Could all of the entries be written out exactly, with any pictures omitted?

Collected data
'''

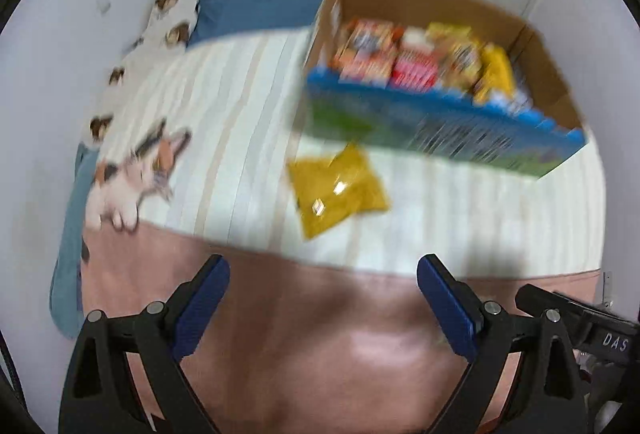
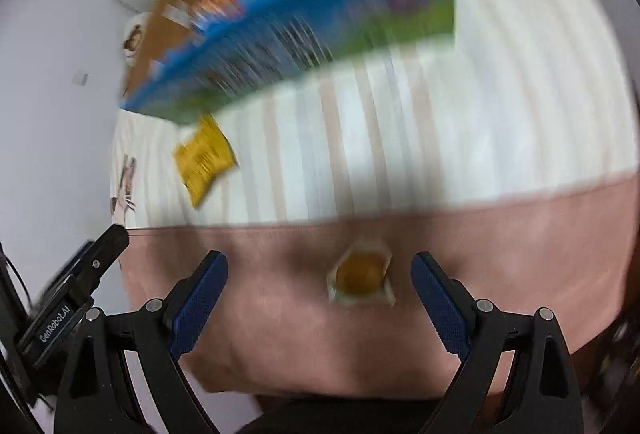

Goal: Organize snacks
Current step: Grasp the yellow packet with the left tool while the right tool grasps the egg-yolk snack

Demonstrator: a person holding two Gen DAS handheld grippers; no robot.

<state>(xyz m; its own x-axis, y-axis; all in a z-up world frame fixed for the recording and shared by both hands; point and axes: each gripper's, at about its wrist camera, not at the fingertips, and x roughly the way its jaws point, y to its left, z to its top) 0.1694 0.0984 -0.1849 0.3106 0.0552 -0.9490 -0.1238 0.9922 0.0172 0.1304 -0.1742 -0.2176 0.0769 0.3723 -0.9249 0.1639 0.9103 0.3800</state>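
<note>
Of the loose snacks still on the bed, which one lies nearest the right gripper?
The small round wrapped snack on the pink blanket, just ahead of the right gripper; the yellow bag lies farther off, by the box.

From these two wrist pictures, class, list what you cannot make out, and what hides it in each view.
- Printing on the box front: motion blur, both views.
- Snack packs inside the box: brands unreadable, blurred; the left wrist view hides the lower layers.
- Yellow bag label: blurred, too small.
- Small wrapped snack: right wrist view only; kind unclear.
</note>
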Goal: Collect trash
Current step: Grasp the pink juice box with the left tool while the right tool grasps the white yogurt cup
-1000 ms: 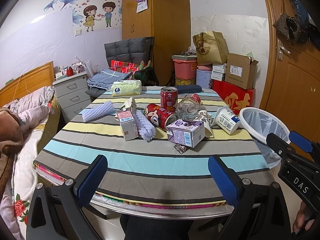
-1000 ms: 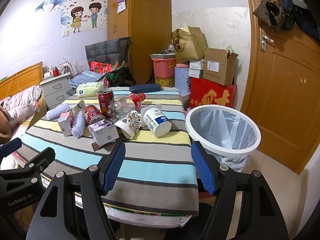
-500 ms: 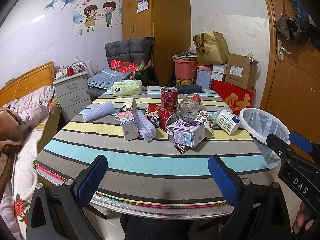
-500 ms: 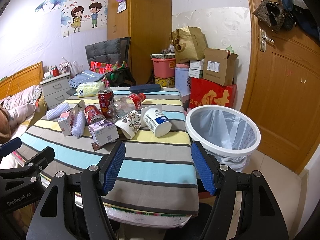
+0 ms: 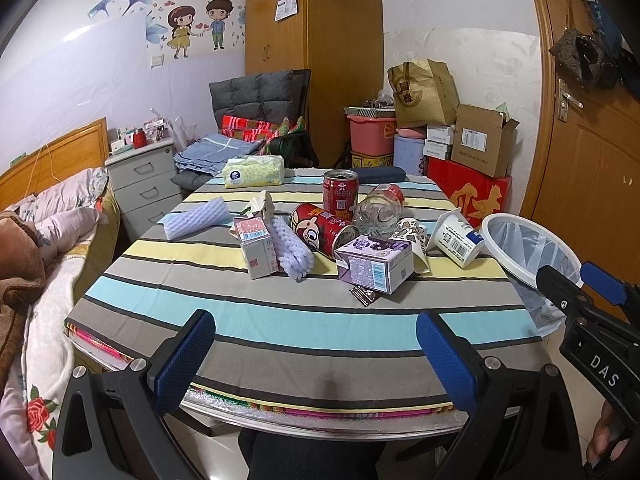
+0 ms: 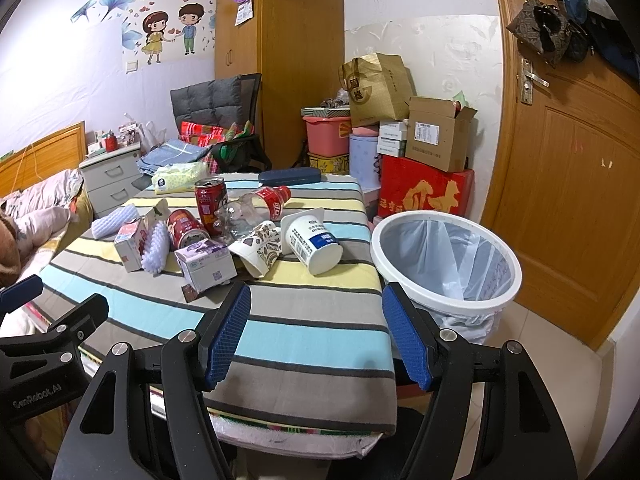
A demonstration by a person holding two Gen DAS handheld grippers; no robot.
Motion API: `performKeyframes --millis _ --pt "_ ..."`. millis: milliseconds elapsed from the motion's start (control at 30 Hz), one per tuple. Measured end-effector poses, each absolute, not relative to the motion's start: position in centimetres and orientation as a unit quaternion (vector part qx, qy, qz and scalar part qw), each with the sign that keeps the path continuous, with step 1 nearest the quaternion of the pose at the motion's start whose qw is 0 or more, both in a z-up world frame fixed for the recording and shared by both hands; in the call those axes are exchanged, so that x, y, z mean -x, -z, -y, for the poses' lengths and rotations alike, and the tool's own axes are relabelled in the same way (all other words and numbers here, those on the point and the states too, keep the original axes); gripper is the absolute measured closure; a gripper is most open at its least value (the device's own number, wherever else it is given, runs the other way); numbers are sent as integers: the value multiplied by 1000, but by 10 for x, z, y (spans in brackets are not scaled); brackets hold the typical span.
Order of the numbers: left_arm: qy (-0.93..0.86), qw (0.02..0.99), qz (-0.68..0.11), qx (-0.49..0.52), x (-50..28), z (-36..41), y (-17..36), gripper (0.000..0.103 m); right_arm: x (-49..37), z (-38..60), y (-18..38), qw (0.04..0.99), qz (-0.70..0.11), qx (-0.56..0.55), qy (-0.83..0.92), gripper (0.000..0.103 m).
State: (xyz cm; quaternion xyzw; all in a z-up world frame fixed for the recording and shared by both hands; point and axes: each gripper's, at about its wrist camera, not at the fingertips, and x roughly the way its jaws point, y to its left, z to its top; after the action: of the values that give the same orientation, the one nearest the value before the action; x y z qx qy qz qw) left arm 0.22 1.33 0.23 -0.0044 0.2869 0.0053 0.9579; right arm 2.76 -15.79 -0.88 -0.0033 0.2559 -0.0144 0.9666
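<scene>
Trash lies in a heap mid-table: a purple carton (image 5: 376,265) (image 6: 206,265), a fallen red can (image 5: 322,230), an upright red can (image 5: 340,194) (image 6: 211,204), a clear crushed bottle (image 5: 378,210), a patterned paper cup (image 6: 258,248), a white yoghurt cup (image 5: 456,238) (image 6: 314,242), a pink milk carton (image 5: 256,246), a foam roll (image 5: 294,250) and a small wrapper (image 5: 363,294). A white lined bin (image 6: 446,262) (image 5: 528,250) stands right of the table. My left gripper (image 5: 316,356) and right gripper (image 6: 316,334) hover open over the near edge, holding nothing.
The table wears a striped cloth (image 5: 280,320). A tissue pack (image 5: 253,172) and a dark case (image 5: 378,174) lie at its far end. A bed (image 5: 36,248) and drawers (image 5: 142,188) are left; stacked boxes (image 6: 424,188) and a wooden door (image 6: 568,168) are right.
</scene>
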Motion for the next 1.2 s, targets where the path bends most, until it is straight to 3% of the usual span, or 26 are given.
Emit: performKeyframes --millis 400,900,1067,1200 --pt "-7 949 -315 24 -44 -42 7 1 -72 174 19 967 -255 -9 -24 33" --pt "-25 926 -364 96 -128 -98 18 1 -134 190 32 949 -312 -4 -39 33" --pt "-33 922 -375 91 -153 -101 25 9 -145 190 36 943 -330 -4 -51 33" --pt "-35 917 -386 99 -172 -107 33 10 -155 191 38 937 -344 -9 -65 33"
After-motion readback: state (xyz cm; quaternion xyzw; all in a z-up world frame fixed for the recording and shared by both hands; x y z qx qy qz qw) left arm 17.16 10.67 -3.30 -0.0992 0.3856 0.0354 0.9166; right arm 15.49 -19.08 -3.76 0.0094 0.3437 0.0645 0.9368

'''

### EXERCISE SOLUTION
Goal: Organize snacks
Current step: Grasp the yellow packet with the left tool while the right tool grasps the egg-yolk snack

Demonstrator: a person holding two Gen DAS handheld grippers; no robot.

<state>(xyz m; its own x-axis, y-axis; all in a z-up world frame fixed for the recording and shared by both hands; point and axes: each gripper's, at about its wrist camera, not at the fingertips, and x roughly the way its jaws point, y to its left, z to its top) 0.1694 0.0984 -0.1849 0.3106 0.0552 -0.9490 -0.1238 0.9922 0.0172 0.1304 -0.1742 -0.2176 0.0769 0.3723 -0.9249 0.1639 0.9103 0.3800</state>
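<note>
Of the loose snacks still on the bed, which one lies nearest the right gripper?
The small round wrapped snack on the pink blanket, just ahead of the right gripper; the yellow bag lies farther off, by the box.

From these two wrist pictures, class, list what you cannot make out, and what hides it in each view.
- Printing on the box front: motion blur, both views.
- Snack packs inside the box: brands unreadable, blurred; the left wrist view hides the lower layers.
- Yellow bag label: blurred, too small.
- Small wrapped snack: right wrist view only; kind unclear.
</note>
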Goal: Collect trash
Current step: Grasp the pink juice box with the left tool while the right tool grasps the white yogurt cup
-1000 ms: 
-1000 ms: 
-500 ms: 
-500 ms: 
+0 ms: 
+0 ms: 
A demonstration by a person holding two Gen DAS handheld grippers; no robot.
Motion API: `performKeyframes --millis _ --pt "_ ..."`. millis: milliseconds elapsed from the motion's start (control at 30 Hz), one per tuple. Measured end-effector poses, each absolute, not relative to the motion's start: position in centimetres and orientation as a unit quaternion (vector part qx, qy, qz and scalar part qw), each with the sign that keeps the path continuous, with step 1 nearest the quaternion of the pose at the motion's start whose qw is 0 or more, both in a z-up world frame fixed for the recording and shared by both hands; in the call those axes are exchanged, so that x, y, z mean -x, -z, -y, for the poses' lengths and rotations alike, and the tool's own axes are relabelled in the same way (all other words and numbers here, those on the point and the states too, keep the original axes); gripper is the absolute measured closure; a gripper is most open at its least value (the device's own number, wherever else it is given, runs the other way); numbers are sent as integers: the value multiplied by 1000, but by 10 for x, z, y (spans in brackets are not scaled); brackets hold the typical span.
Order of the numbers: left_arm: qy (-0.93..0.86), qw (0.02..0.99), qz (-0.68..0.11), qx (-0.49..0.52), x (-50..28), z (-36..41), y (-17..36), gripper (0.000..0.103 m); right_arm: x (-49..37), z (-38..60), y (-18..38), qw (0.04..0.99), qz (-0.70..0.11), qx (-0.56..0.55), qy (-0.83..0.92), gripper (0.000..0.103 m).
State: (xyz cm; quaternion xyzw; all in a z-up world frame fixed for the recording and shared by both hands; point and axes: each gripper's, at about its wrist camera, not at the fingertips, and x roughly the way its jaws point, y to its left, z to its top; after the action: of the values that give the same orientation, the one nearest the value before the action; x y z qx qy qz qw) left arm 0.22 1.33 0.23 -0.0044 0.2869 0.0053 0.9579; right arm 2.76 -15.79 -0.88 -0.0033 0.2559 -0.0144 0.9666
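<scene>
Trash lies in a heap mid-table: a purple carton (image 5: 376,265) (image 6: 206,265), a fallen red can (image 5: 322,230), an upright red can (image 5: 340,194) (image 6: 211,204), a clear crushed bottle (image 5: 378,210), a patterned paper cup (image 6: 258,248), a white yoghurt cup (image 5: 456,238) (image 6: 314,242), a pink milk carton (image 5: 256,246), a foam roll (image 5: 294,250) and a small wrapper (image 5: 363,294). A white lined bin (image 6: 446,262) (image 5: 528,250) stands right of the table. My left gripper (image 5: 316,356) and right gripper (image 6: 316,334) hover open over the near edge, holding nothing.
The table wears a striped cloth (image 5: 280,320). A tissue pack (image 5: 253,172) and a dark case (image 5: 378,174) lie at its far end. A bed (image 5: 36,248) and drawers (image 5: 142,188) are left; stacked boxes (image 6: 424,188) and a wooden door (image 6: 568,168) are right.
</scene>
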Motion for the next 1.2 s, targets where the path bends most, until it is straight to 3% of the usual span, or 26 are given.
Emit: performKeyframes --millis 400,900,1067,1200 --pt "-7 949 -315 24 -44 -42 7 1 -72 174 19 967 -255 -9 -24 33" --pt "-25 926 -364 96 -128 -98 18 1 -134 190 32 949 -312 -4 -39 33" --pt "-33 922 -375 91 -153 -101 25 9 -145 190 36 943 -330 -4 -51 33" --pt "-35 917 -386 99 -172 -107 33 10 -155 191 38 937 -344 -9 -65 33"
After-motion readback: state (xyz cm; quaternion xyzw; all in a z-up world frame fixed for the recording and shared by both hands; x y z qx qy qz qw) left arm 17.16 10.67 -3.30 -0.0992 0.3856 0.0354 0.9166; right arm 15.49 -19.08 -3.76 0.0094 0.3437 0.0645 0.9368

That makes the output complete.